Task to carry out >> Up to and including the line with "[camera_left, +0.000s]", restate every line of the records below word for word, from the first line on, leaving out the pictures.

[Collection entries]
━━━

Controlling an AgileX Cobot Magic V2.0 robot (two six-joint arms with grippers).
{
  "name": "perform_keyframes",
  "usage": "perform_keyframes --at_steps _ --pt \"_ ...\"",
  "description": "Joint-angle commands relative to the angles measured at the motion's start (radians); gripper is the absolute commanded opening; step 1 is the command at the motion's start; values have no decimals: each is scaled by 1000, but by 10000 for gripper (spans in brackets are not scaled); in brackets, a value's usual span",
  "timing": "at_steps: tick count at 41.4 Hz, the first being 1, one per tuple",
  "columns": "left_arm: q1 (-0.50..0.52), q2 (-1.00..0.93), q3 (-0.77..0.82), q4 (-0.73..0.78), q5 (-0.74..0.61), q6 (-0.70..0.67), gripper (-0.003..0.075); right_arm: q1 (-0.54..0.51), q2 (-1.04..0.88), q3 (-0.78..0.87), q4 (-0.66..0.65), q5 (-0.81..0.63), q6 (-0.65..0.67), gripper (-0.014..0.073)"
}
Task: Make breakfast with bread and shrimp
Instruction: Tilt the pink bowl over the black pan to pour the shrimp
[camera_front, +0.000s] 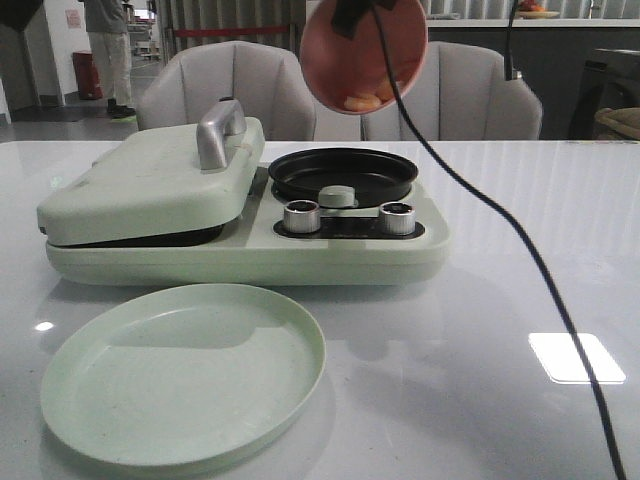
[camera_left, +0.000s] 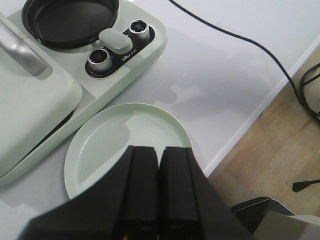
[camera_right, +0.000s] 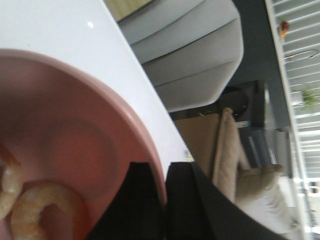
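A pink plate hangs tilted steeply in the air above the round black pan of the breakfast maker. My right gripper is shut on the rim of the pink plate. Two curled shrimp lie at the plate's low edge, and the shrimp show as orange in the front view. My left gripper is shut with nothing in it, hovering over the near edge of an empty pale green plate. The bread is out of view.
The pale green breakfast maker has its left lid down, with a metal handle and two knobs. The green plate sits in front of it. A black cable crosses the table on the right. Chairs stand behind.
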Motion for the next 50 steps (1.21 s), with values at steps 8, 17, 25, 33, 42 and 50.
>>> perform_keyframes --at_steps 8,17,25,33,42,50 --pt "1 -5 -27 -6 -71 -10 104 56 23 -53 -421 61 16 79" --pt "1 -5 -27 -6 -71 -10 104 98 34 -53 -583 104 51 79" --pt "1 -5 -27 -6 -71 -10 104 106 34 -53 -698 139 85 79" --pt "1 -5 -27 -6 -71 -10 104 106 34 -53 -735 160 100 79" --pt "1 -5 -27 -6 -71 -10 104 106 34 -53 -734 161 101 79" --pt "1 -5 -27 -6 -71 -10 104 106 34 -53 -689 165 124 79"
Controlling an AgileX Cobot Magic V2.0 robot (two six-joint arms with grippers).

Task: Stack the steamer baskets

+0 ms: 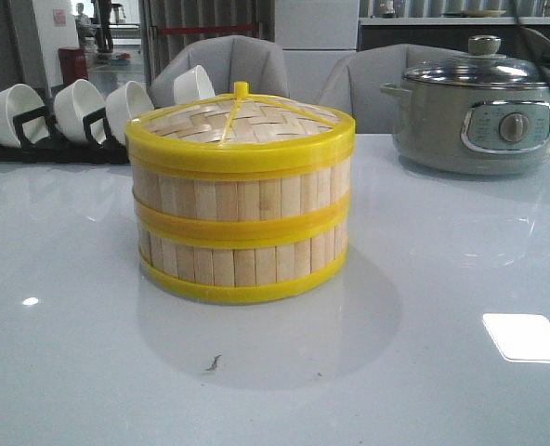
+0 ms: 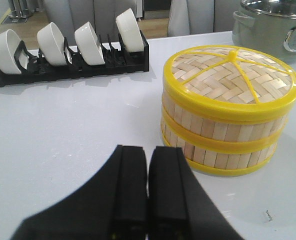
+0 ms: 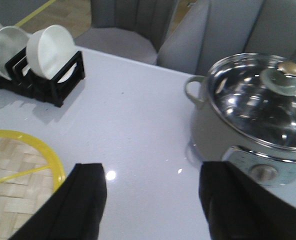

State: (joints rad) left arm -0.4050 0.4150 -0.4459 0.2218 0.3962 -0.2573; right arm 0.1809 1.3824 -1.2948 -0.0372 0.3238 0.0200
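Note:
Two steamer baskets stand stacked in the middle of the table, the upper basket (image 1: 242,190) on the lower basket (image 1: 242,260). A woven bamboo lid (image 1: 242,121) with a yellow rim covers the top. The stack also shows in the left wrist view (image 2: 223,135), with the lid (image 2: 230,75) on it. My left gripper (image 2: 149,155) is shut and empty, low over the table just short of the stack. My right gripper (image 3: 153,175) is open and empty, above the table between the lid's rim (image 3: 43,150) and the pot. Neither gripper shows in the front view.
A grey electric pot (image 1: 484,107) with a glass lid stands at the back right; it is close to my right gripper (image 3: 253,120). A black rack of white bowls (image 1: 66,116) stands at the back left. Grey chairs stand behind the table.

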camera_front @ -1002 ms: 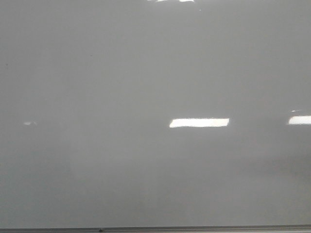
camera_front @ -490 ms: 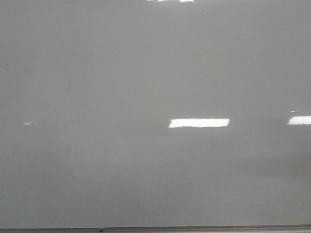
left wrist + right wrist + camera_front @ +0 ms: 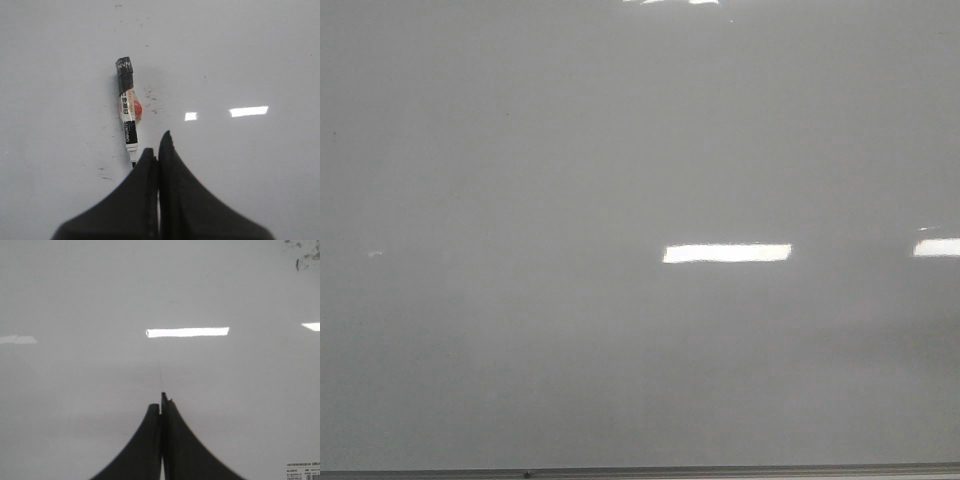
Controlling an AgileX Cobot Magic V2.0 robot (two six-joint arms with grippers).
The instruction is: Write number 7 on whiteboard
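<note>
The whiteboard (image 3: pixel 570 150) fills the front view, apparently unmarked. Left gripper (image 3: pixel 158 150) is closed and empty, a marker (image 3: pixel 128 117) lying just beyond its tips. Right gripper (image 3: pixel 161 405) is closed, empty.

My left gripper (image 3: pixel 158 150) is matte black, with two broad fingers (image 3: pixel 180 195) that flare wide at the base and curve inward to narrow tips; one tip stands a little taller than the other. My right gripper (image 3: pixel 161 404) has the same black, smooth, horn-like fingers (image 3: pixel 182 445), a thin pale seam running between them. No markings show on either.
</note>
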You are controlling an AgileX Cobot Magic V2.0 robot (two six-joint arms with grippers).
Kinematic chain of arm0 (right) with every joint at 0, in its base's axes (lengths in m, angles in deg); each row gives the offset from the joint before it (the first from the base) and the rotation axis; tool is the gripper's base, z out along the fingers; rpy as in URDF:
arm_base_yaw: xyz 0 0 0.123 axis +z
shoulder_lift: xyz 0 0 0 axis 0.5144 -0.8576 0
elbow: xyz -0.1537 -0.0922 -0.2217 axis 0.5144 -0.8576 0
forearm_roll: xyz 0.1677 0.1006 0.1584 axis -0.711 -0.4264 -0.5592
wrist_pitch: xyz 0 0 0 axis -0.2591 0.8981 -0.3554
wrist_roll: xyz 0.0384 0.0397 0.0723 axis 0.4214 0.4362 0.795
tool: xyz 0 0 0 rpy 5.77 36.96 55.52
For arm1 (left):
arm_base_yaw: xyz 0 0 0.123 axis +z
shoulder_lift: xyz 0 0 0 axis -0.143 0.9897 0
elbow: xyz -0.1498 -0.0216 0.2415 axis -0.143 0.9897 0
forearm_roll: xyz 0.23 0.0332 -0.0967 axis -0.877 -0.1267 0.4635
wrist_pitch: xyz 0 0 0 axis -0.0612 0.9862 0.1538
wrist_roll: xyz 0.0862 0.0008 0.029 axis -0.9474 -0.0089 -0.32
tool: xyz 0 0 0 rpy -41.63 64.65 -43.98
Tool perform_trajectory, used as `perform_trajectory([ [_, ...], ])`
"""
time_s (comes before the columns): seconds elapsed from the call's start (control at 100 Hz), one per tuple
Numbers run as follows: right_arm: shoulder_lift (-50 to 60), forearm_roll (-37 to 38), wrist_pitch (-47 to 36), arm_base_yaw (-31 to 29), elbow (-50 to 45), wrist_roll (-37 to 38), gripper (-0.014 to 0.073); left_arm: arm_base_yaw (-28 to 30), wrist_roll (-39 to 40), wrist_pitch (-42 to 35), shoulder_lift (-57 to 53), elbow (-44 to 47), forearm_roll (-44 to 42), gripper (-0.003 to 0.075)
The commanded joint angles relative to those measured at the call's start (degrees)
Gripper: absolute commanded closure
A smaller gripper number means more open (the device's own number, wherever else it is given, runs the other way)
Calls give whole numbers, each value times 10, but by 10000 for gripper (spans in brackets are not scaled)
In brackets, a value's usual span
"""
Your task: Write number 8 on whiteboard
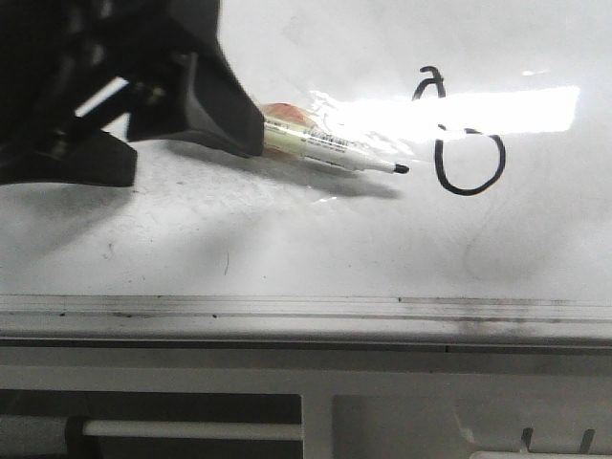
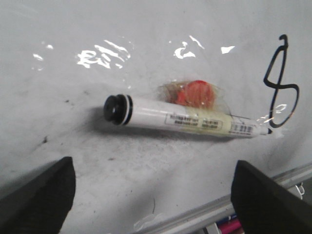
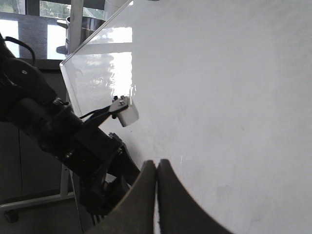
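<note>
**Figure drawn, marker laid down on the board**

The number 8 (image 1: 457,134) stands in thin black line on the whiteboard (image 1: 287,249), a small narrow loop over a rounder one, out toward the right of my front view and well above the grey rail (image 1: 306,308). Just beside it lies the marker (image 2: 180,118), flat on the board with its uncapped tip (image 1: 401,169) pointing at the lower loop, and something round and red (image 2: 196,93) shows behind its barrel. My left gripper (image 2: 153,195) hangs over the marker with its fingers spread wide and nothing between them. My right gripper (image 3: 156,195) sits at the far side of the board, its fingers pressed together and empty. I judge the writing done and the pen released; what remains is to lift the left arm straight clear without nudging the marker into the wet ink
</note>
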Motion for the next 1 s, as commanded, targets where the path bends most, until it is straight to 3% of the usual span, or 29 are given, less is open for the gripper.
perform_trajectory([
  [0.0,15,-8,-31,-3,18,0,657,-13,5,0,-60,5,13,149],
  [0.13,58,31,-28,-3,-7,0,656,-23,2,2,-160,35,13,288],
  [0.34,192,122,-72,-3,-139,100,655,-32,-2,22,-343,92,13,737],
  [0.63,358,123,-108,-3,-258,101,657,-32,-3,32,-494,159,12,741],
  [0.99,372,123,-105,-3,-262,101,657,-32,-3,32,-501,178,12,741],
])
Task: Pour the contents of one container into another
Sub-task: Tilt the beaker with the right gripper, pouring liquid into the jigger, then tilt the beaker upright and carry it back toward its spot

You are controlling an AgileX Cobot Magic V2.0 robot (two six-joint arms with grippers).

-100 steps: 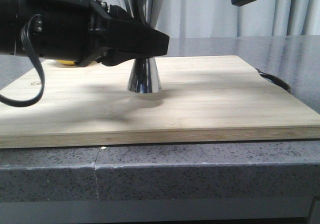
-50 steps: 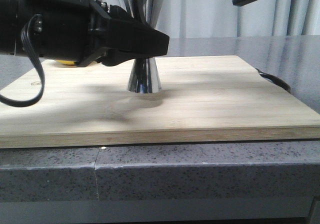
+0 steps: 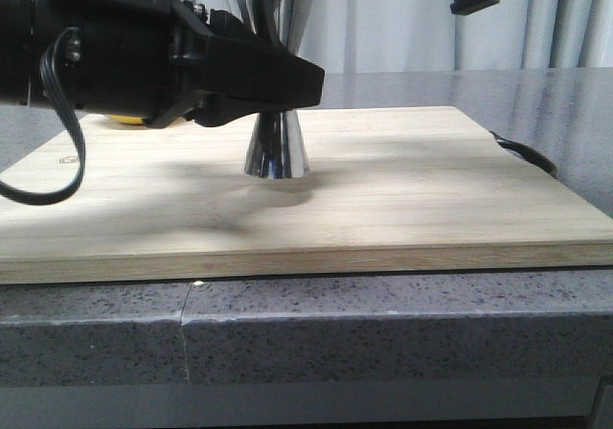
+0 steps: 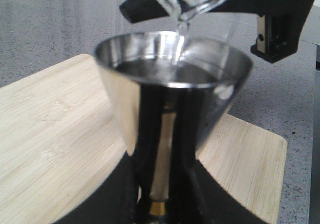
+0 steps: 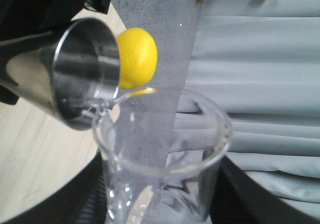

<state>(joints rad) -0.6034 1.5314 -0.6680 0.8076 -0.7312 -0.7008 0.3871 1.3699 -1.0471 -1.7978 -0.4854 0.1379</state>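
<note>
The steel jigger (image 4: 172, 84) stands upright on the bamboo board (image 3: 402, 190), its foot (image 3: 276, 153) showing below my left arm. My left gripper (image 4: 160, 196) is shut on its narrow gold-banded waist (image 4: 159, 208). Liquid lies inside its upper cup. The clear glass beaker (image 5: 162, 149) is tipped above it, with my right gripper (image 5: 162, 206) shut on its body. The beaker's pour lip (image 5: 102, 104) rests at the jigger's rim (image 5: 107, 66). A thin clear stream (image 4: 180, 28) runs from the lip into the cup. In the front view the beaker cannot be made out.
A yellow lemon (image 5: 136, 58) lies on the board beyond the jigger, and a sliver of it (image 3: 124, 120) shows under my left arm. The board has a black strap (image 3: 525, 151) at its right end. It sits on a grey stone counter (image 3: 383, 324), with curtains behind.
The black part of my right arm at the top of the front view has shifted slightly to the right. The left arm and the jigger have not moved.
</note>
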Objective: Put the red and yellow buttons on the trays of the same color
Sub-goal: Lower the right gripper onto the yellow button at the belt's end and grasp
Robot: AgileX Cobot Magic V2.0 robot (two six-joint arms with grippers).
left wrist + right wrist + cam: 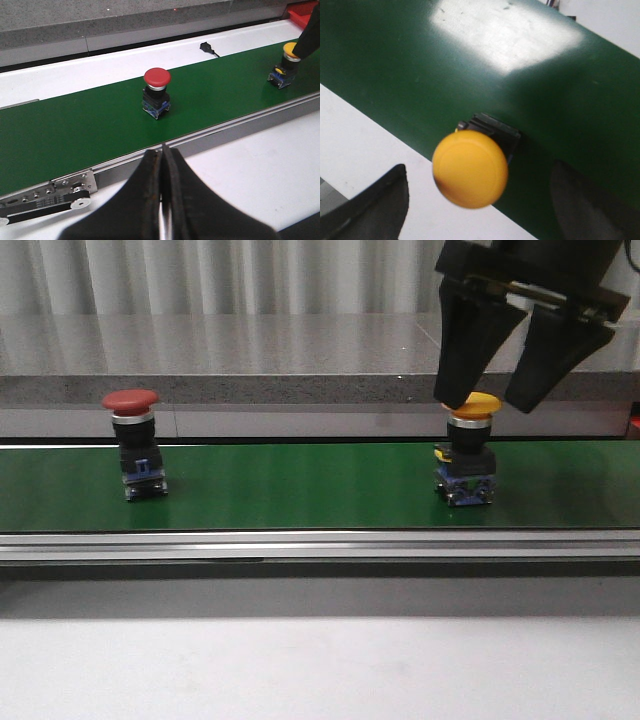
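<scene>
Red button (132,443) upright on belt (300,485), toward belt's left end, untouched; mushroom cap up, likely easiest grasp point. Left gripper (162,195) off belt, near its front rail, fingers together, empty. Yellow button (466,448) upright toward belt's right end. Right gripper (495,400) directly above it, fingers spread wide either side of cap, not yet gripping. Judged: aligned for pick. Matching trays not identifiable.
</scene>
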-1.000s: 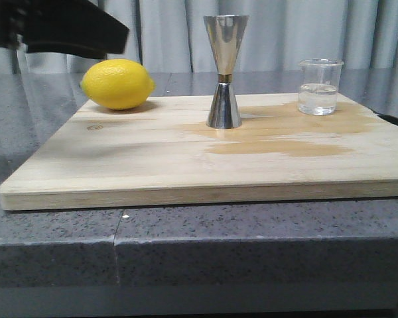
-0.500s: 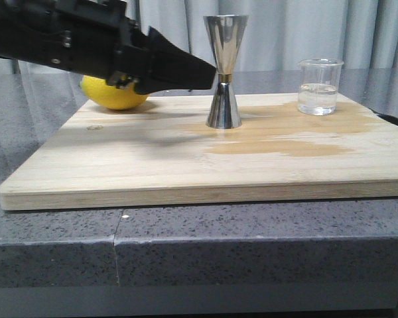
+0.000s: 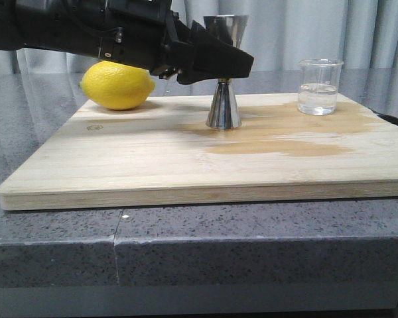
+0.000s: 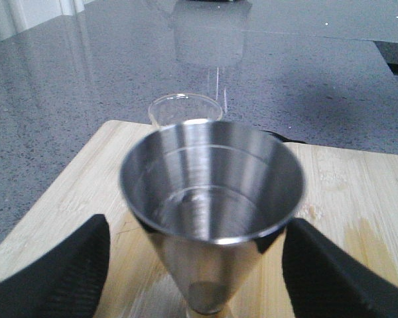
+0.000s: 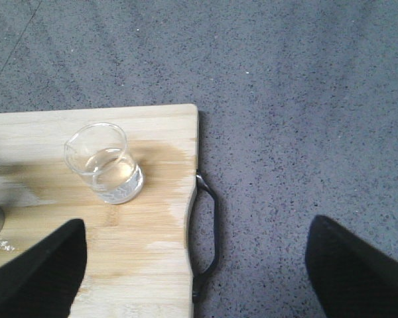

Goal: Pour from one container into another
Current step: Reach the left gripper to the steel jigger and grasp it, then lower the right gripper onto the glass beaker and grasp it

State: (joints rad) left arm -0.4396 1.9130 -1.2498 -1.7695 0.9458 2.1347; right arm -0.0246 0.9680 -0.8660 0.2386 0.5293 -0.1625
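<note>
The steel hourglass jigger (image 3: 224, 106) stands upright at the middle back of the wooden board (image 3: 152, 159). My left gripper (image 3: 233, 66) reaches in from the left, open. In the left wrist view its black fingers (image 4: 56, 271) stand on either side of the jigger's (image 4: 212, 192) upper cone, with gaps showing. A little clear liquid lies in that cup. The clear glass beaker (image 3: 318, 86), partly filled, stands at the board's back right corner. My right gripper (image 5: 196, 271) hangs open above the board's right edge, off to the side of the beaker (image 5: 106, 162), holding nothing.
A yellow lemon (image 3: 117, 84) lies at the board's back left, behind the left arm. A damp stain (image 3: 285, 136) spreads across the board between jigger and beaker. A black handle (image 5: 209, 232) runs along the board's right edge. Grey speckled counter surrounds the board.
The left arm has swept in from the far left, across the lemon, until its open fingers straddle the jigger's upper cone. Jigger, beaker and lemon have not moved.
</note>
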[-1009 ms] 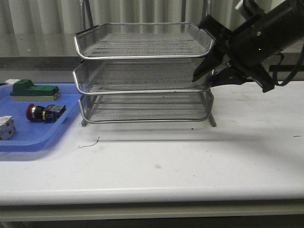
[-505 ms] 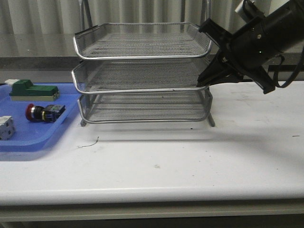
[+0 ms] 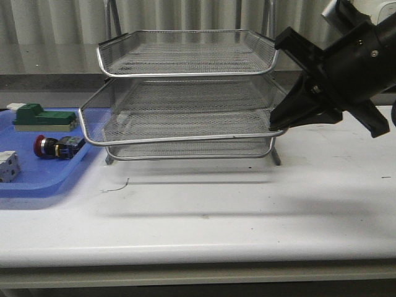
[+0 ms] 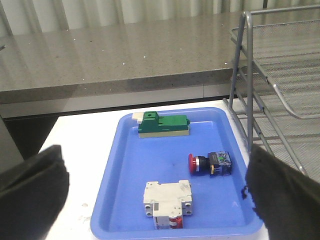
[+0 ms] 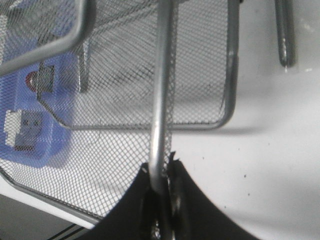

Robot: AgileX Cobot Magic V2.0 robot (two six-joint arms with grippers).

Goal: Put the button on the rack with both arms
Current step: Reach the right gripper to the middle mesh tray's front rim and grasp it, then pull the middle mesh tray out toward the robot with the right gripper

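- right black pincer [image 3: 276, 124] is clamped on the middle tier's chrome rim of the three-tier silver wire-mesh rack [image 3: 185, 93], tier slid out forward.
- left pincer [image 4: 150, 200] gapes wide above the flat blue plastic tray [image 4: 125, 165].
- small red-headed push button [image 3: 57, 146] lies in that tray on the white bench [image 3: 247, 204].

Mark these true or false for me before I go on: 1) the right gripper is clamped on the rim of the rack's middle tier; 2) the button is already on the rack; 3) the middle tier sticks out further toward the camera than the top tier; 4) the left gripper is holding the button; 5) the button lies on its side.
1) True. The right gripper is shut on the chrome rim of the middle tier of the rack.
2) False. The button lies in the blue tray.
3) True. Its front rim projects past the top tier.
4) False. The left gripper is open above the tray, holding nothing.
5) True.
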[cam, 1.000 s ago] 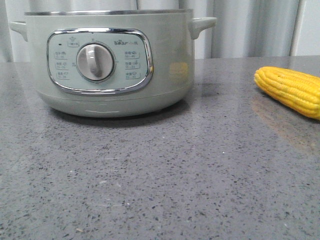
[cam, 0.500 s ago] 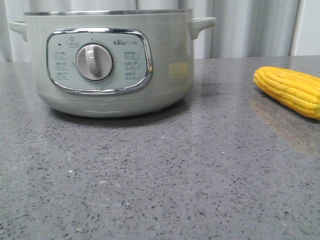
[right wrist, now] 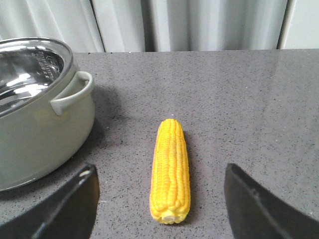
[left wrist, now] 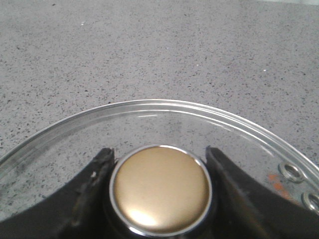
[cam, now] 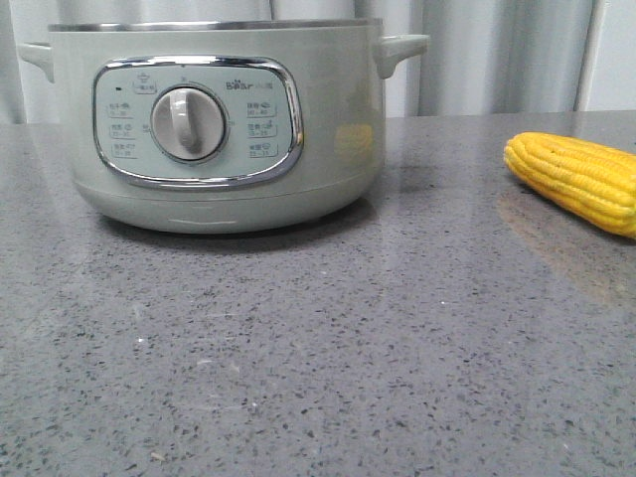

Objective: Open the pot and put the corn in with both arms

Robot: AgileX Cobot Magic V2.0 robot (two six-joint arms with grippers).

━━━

Output of the exercise >>
Controlling an AgileX Cobot Magic V2.0 robot (two six-joint arms with grippers).
{
  "name": "perform_keyframes",
  "usage": "perform_keyframes --at_steps _ --pt \"_ ...\"",
  "description": "Joint-angle commands relative to the angles measured at the motion's start (radians); gripper is the absolute commanded opening; step 1 is the command at the motion's start; values have no decimals: each is scaled by 1000, but by 10000 for gripper (spans in brackets are not scaled); in brackets, a value's usual span",
  "timing": "at_steps: tick count at 41.4 Hz, the first being 1, one per tuple",
  "columns": "left_arm: q1 (-0.50..0.52), q2 (-1.00..0.93), q3 (-0.77..0.82), q4 (-0.73..0.78), q5 (-0.74..0.61), q6 (-0.70..0.67), gripper (-0.003..0.075); right_arm: q1 (-0.54..0.51), q2 (-1.04..0.88), q3 (-0.78..0.87), q4 (-0.66..0.65), q5 (-0.81..0.63), q6 (-0.65..0.67), gripper (-0.014..0.073)"
}
Task: Make breakfast with bread and shrimp
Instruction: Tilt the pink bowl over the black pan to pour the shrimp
[camera_front, +0.000s] 
[camera_left, +0.000s] 

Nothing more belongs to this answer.